• _Directions for this task_: Within the listing below, show every line that contains the word "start".

_____

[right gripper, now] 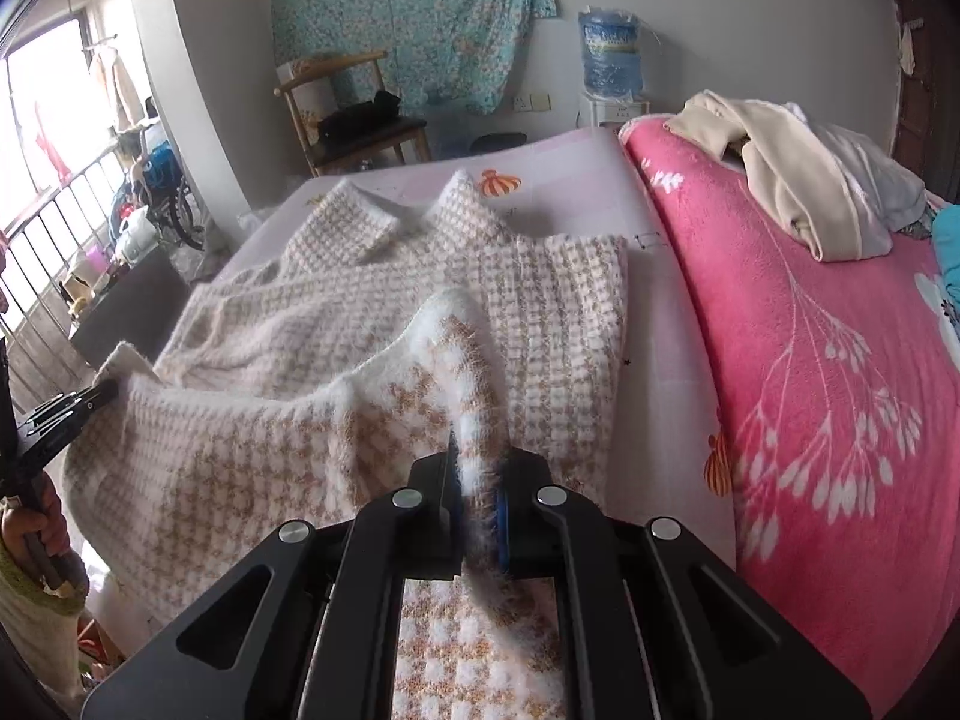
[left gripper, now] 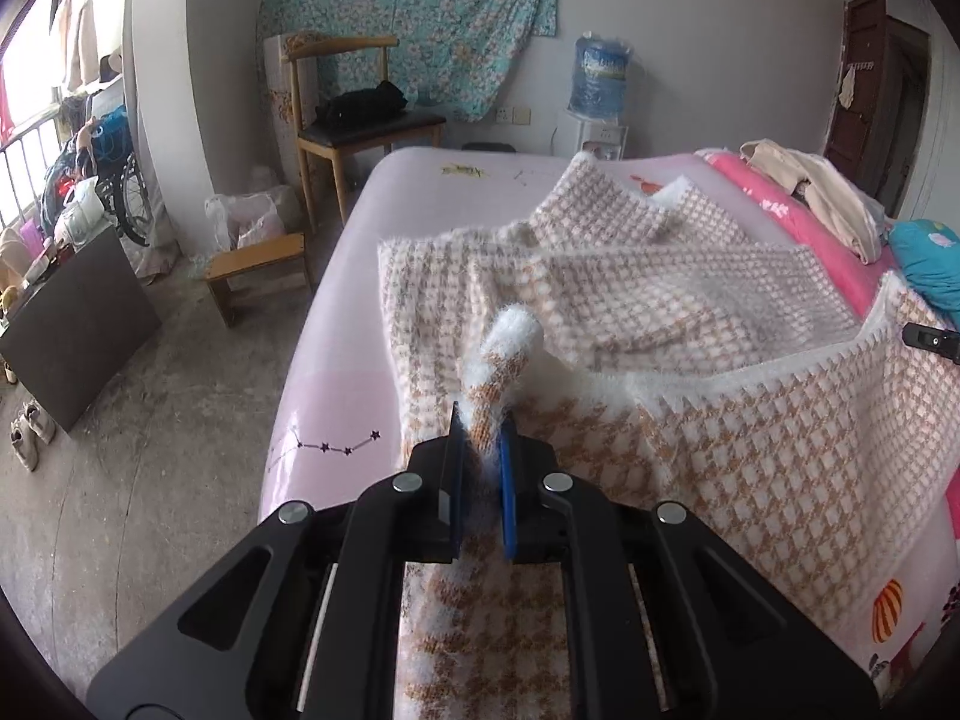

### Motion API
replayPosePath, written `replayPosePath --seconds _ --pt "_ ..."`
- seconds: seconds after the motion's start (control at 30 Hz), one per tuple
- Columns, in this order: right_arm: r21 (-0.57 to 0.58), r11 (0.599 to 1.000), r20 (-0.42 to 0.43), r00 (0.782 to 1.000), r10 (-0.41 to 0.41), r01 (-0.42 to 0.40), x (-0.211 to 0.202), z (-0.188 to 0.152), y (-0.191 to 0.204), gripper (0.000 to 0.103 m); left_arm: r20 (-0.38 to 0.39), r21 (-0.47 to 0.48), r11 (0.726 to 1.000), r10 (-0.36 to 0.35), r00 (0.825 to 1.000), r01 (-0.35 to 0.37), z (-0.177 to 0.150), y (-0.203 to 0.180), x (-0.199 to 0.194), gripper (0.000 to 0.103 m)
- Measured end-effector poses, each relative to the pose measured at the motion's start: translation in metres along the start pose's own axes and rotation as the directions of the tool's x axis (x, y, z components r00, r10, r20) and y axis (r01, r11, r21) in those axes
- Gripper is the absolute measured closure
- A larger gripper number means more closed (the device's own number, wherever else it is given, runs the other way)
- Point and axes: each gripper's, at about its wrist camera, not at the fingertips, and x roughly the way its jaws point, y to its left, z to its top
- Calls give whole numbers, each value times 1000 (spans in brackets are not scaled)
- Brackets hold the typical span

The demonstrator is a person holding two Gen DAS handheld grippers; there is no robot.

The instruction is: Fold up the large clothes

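Daylight came through a barred window [left gripper: 24, 120] on the left. The walls were white, with a floral cloth [left gripper: 414, 12] hanging on the far wall. A wooden chair [left gripper: 360, 120] and a water dispenser [left gripper: 597, 90] stood before it. The concrete floor [left gripper: 150, 450] held a low stool [left gripper: 258, 276] beside the bed [left gripper: 336, 372].

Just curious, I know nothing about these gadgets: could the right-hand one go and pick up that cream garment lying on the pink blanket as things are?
Probably not yet: the right gripper has its jaws shut on the fuzzy checked sweater. The path to the cream garment looks clear.
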Motion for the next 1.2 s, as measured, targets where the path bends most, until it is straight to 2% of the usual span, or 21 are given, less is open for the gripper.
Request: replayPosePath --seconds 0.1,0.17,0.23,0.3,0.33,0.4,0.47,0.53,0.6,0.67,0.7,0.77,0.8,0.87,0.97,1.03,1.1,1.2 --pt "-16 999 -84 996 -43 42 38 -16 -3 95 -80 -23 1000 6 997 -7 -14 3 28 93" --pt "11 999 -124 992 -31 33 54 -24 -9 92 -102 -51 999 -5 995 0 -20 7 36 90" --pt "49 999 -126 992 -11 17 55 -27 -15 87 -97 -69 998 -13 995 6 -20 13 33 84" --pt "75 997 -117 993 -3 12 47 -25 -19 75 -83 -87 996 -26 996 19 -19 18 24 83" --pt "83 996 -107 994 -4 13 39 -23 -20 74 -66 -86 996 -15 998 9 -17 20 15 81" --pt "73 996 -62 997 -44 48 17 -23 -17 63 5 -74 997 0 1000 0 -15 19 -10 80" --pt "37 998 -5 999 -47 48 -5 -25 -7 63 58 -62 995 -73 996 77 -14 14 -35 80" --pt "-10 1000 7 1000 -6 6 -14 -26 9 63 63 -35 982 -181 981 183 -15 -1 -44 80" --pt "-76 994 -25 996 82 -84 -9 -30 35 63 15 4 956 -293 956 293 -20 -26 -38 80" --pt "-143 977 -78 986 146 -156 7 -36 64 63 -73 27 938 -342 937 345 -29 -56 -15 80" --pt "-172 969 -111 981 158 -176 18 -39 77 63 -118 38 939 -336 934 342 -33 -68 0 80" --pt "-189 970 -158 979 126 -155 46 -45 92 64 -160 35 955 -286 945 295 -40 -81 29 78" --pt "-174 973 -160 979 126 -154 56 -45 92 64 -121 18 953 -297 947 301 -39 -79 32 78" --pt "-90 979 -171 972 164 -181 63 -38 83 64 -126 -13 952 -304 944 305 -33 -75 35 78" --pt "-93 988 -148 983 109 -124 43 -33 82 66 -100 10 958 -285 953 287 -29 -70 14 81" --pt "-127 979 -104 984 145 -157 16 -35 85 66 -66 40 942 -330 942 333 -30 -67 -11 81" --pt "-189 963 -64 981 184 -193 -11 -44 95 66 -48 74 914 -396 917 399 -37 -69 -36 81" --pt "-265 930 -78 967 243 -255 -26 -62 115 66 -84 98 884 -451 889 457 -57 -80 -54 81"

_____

• _Expected answer_:
- seconds: seconds after the motion's start (control at 30 Hz), one per tuple
- Measured end-effector poses, each relative to the pose measured at the motion's start: translation in metres along the start pose's own axes and rotation as the directions of the tool's x axis (x, y, z components r00, r10, r20) and y axis (r01, r11, r21) in those axes

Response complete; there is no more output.